Wire review conclusion
Wire Personal has a lot going for it as a secure messaging app. The messaging service is strong and secure, with the personal edition of Wire riding on the business-oriented paid services. In September of 2019, it even got mentioned by Edward Snowden as one of two secure messaging services that he recommends for meaningful communication.
However, the future of Wire Personal is less clear. Beginning in late 2017, Wire Swiss GmbH started moving more and more toward a corporate focus, and away from worrying about individual users. Then it was announced (in November 2019) that in February 2019 Wire had raised $8.2 million from Morpheus Ventures and moved its holding company to the United States. This triggered outrage from many privacy advocates, including Mr. Snowden, who tweeted,
“Wire was always for profit and planned to follow the typical venture backed route.” [
@Wire CEO] Brogger… describes individual consumers as “not part of our strategy.”
This is a grim turn for a once-promising app, and a window for
@Signalapp to exploit.
Is Wire right for you?
At the moment, Wire Personal is a great secure messaging app for individuals. The Wire messaging service is secure, with independent reviews stating that the service is sound.

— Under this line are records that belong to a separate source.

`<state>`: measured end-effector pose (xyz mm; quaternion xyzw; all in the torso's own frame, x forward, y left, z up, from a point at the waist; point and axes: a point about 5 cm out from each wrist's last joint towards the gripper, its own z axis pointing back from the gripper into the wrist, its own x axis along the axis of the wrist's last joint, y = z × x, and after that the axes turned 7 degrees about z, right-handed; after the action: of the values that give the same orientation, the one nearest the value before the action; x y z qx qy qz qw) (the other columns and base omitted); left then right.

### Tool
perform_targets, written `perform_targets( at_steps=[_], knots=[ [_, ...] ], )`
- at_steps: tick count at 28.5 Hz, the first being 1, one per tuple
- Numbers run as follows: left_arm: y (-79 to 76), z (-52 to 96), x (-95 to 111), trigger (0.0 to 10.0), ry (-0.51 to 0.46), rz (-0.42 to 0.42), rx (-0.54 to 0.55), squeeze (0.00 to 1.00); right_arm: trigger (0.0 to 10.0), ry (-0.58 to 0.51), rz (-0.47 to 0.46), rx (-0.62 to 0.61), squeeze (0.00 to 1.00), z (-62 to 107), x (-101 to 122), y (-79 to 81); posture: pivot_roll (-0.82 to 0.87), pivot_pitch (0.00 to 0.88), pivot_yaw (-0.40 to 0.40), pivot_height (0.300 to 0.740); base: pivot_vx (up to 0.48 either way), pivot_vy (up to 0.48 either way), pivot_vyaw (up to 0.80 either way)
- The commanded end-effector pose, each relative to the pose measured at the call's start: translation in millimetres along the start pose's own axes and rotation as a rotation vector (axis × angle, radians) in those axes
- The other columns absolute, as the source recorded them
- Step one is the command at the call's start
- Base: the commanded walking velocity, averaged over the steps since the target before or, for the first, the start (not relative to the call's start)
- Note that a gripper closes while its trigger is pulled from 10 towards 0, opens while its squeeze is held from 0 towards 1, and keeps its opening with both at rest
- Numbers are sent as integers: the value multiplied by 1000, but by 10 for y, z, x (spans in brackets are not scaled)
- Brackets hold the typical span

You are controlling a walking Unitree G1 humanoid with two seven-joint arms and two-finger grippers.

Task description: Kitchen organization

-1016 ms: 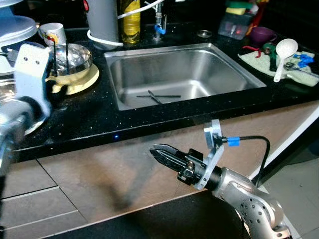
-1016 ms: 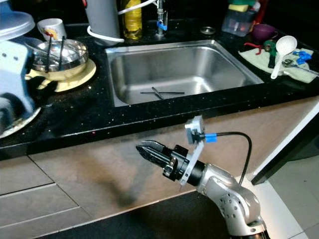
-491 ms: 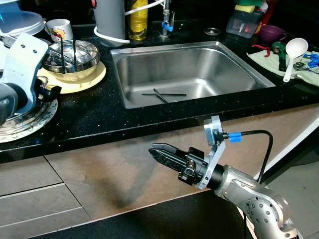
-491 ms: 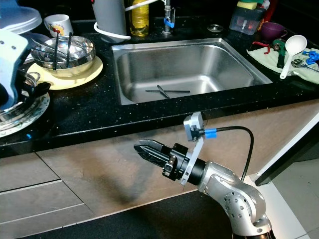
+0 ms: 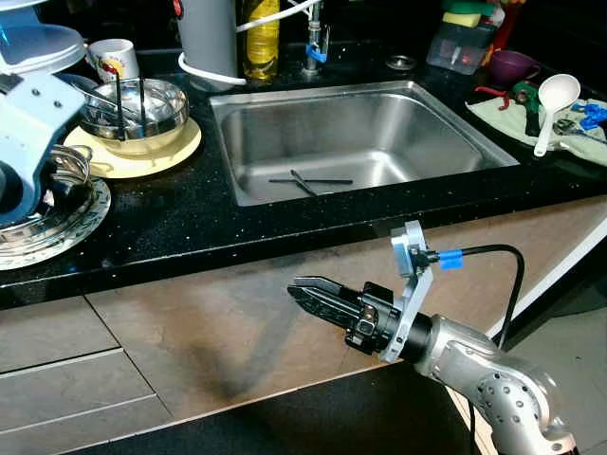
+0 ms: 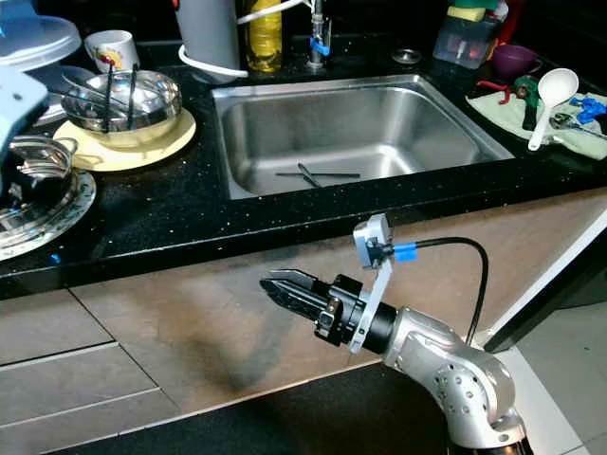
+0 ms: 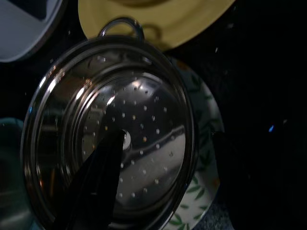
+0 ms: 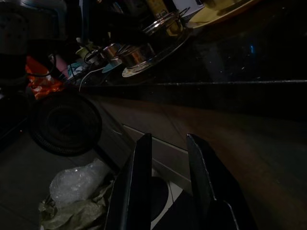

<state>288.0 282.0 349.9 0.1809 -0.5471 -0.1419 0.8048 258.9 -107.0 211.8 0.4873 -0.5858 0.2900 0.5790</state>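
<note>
Hovering right under my left gripper (image 7: pixel 103 182), the steel colander (image 7: pixel 110 139) sits upturned on a leaf-patterned plate (image 7: pixel 204 158); whether those fingers are parted I cannot tell. My right gripper (image 6: pixel 285 287) hangs slightly parted, empty, well below the counter (image 5: pixel 190 223).

head stereo views down on sink (image 5: pixel 360 142); wrist views close
</note>
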Motion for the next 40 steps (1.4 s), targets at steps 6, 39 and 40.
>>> perform_targets(
  at_steps=[6,39,40],
  knots=[
    [-75,-13,-147,10000,105,-12,-55,0,10000,29,10,4,0,28,-21,35,-68,169,-39,740,0,0,0],
    [-55,-19,-129,0,100,-30,-61,0,10000,-56,40,41,0,5,112,92,-68,178,-38,740,0,0,0],
    [-40,2,-84,0,80,-30,-55,0,10000,-98,61,53,0,0,171,109,-70,178,-36,740,0,0,0]
  ],
)
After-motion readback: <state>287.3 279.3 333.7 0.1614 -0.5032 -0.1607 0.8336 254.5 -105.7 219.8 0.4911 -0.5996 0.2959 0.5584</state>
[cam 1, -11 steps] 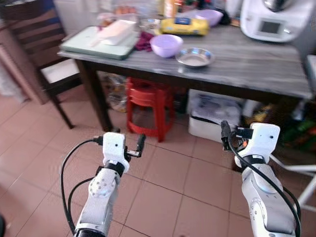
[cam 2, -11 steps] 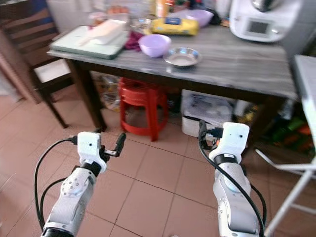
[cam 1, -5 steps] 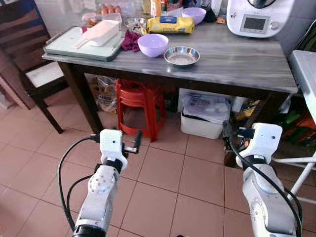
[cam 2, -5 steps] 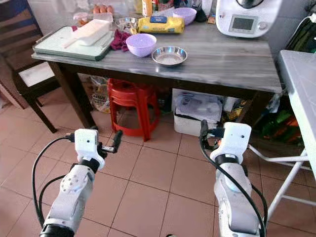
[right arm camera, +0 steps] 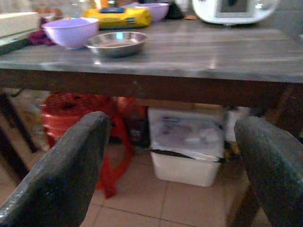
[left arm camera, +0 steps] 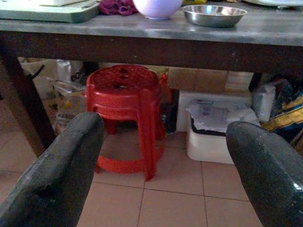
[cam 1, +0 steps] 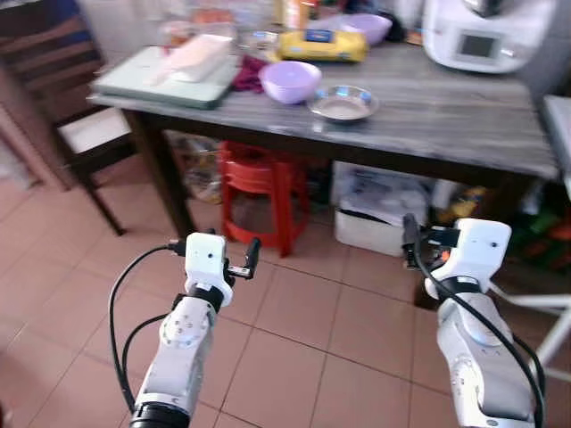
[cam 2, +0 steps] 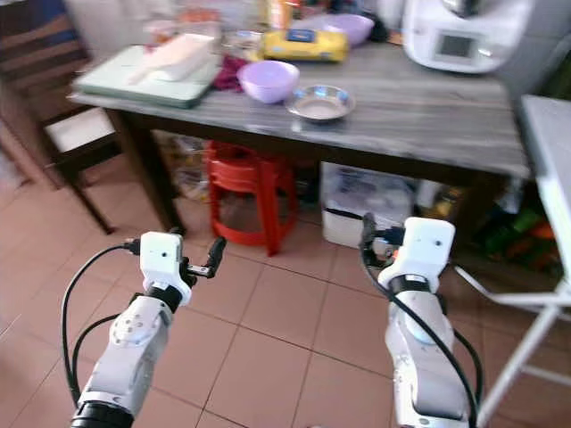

On the other hand, the number of individual users of Wire is small (around half a million), and the CEO of Wire has made it clear that individual users are not a priority. According to one insider quoted in the TechCrunch article mentioned earlier, the company’s attitude right now is, “If Wire works for you, fine, but we don’t really care about what you think about our ownership or funding structure as our corporate clients care about security, not about privacy.”
While I like and regularly use Wire Personal myself, I suggest you think long and hard about relying on it as your secure messaging app of the future.